Wildlife: The secret world of a weasel
PUBLISHED: 10:29 05 May 2015 | UPDATED: 10:29 05 May 2015
Weasels are an elusive and endearing member of our native wildlife community
Over the last few months I have been working on a long-term project to photograph weasels. During this time I have had many sightings and have come to love this sleek, nimble and very intelligent little mammal. In the all-too-often protracted hours that I have spent waiting for one to show up, my mind has often wandered in all sorts of directions and I’ve had plenty of time to ponder on how we view this diminutive hunter of mice, rats and voles.
Over thousands of years we’ve incorporated words and meanings into our ever-evolving language and the word weasel has been used quite a few times. We say someone is ‘weaselly’ if they are sneaky and dishonest. ‘Weaselled out of it’ implies getting out of a sticky situation by using slightly naughty or clandestine methods. The phrase ‘weasel words’ is used for lying and falsehoods.

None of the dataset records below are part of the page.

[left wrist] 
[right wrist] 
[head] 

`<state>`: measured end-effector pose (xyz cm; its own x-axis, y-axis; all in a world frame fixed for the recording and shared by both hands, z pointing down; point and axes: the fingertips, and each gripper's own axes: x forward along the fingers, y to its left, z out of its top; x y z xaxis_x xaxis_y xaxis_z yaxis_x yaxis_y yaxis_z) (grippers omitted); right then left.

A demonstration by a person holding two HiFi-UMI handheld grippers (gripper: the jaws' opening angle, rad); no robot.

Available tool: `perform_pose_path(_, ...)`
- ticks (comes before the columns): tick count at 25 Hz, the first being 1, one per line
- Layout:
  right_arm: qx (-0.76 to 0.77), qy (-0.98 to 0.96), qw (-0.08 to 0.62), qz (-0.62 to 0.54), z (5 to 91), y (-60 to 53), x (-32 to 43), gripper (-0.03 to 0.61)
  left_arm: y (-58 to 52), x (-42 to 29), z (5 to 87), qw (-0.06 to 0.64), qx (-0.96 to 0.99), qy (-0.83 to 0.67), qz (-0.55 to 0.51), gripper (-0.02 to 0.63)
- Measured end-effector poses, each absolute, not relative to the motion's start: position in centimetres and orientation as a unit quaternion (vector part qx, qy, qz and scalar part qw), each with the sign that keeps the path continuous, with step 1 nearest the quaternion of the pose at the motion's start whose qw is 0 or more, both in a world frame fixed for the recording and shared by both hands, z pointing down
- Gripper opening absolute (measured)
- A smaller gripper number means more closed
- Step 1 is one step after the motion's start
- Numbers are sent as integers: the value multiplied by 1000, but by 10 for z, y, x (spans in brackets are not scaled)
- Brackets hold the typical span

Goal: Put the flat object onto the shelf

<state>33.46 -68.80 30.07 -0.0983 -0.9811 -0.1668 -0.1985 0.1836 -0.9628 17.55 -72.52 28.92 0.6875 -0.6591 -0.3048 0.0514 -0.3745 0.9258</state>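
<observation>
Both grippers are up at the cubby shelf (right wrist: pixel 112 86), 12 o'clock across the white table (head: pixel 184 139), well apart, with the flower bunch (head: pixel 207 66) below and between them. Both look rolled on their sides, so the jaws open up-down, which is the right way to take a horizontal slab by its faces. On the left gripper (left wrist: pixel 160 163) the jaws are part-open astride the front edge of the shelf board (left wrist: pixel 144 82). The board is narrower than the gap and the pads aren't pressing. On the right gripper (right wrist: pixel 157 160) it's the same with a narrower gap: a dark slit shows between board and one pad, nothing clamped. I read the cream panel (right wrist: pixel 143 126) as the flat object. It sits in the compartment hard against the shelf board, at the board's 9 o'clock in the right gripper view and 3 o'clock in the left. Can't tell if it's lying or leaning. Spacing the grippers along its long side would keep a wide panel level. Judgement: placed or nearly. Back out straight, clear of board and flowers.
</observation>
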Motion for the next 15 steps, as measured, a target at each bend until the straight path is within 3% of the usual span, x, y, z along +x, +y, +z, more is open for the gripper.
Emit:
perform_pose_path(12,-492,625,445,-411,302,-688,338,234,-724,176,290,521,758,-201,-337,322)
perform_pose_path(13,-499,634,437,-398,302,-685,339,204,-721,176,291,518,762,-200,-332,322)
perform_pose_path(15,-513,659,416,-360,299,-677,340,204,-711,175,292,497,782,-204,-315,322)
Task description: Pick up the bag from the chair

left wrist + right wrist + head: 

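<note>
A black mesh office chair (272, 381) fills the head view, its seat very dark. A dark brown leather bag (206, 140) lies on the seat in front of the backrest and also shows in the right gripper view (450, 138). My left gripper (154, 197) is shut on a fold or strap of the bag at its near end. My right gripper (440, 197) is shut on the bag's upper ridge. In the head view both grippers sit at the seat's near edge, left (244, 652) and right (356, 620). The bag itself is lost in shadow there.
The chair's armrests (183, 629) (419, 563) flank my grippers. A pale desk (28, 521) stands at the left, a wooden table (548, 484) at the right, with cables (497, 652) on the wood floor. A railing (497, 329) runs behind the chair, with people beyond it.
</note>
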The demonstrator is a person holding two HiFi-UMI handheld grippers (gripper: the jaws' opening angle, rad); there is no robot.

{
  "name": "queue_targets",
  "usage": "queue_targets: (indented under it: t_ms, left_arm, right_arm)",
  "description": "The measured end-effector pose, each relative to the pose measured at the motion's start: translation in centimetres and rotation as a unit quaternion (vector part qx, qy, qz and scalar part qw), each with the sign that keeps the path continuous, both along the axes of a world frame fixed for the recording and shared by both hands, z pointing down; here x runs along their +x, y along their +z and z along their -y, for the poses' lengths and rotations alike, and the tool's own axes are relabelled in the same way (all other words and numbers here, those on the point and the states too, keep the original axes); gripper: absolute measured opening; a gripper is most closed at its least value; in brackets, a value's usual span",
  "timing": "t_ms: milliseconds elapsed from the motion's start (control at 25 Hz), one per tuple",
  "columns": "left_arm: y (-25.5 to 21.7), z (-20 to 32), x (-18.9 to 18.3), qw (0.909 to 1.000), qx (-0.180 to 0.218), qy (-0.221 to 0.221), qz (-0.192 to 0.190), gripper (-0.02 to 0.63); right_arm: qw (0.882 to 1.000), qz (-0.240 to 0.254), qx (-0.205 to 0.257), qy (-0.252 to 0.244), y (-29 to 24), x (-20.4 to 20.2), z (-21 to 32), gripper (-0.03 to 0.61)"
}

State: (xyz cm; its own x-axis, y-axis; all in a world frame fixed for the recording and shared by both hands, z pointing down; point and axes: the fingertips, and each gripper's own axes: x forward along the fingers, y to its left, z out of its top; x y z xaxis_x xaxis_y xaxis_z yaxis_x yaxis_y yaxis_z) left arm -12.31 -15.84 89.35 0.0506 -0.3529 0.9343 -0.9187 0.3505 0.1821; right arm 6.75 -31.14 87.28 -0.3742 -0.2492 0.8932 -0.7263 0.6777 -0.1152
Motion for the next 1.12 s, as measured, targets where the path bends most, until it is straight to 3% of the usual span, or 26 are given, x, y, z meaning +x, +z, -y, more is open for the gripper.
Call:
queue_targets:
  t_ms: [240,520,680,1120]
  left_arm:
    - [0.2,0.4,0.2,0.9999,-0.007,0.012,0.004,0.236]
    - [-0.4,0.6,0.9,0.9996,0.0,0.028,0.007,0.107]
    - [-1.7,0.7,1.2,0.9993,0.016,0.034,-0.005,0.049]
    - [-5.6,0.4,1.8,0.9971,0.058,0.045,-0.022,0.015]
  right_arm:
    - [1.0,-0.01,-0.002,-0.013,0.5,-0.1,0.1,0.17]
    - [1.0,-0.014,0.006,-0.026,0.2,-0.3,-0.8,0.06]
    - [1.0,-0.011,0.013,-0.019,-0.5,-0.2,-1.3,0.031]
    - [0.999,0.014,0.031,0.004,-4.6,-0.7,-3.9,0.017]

In fact I racked my mind to think of something complimentary, but it does seem that we have always viewed the weasel as rather unsavoury. It’s even worse in Greek mythology which has a charming tale about a midwife who inveigled the gods to help her with the birth of Heracles. In retribution Hera turned her into a weasel. In Greece today there are still folklore stories about how unlucky it is to see a weasel around the home. Apparently it is an especially portentous omen if you’re a girl about to get married, as it is sure to bring bad luck. It is said that weasels were created by an unhappy bride and they will destroy a wedding dress if given a chance.
In British mythology witches and banshees were thought to take the form of weasels and it was believed to be unlucky to kill a weasel in case it was a witch! A weasel crossing your path was another unlucky omen. Even in more modern literature they haven’t had a very good press. In Kenneth Grahame’s Wind in the Willows the gang of murderous villains that takes over Toad Hall, and who Ratty, Mole and Badger have to fight, just happens to include weasels.
In our far more enlightened world today, we don’t really believe these old stories and hopefully can view all animals as equal and likeable. True, we do all have our favourites, and at the moment weasels are very near the top of my list.
Weasels are small, light chocolate brown mammals with a short tail. Stoats are larger, slightly darker and have a tell-tale black tip on their tail. The weasel that I have been photographing currently is a sharp lively animal and is both intelligent and inquisitive. It does not like to come right out into the open. I suppose because it is quite small (less than 15cm long), it is justifiably concerned about attacks from above by owls, kestrels and buzzards. Near rivers and streams even herons will have a go at catching one. Compared with other major local carnivores such as stoats, badgers, foxes and otters, the weasel is much smaller and retreat will always be the better part of valour.
It has a lovely long sleek body with short, furry legs and feet which enable it to wriggle down mice and rat burrows. When I am in the wood waiting for it to appear, my first sighting is of its small head peeking above ground for a second. It then withdraws and repeats the procedure, staying out a little longer each time until it is confident that all is safe. Then it slowly emerges and explores for a while, investigating any hole it can get down. I have also seen it gather moss to use for bedding.
The weasel’s diet is totally meat laden. It has a prodigious appetite because it has quite a high surface area to volume ratio and a low level of body fat. This means that it needs to eat a lot and often, so its day is split between bouts of hunting interspersed with a few hours of sleep. It is active by day and night so it is possible to spot one at any time.
We never like talking about toilet arrangements in Britain but with many animals spoor or scat can often reveal a lot about its depositor. Weasel scat is small and has a twisted appearance, a bit like rope. On closer investigation it is found to contain a lot of hair.
I have greatly enjoyed the few months I’ve spent watching a small part of a weasel’s world and interestingly it has raised one or two identification issues. I noticed that on all my images the weasel has a brown blob under its chin on either side of its jaw. After spending some time viewing as many other weasel images as I could, I realised that lots of them show this same type of mark although it is often a different size and shape. Occasionally it is missing altogether. If I had simply seen the weasel as a fleeting blur of brown as it whizzed across a path in front of me I probably wouldn’t have noticed this, let alone spent time investigating it.
Luckily we can now see that our ancestor’s view of the natural world was misinformed and often influenced by unfounded human prejudices. The weasel is not sly, sneaky or dishonest, these have always been characteristics more accurately applied to man!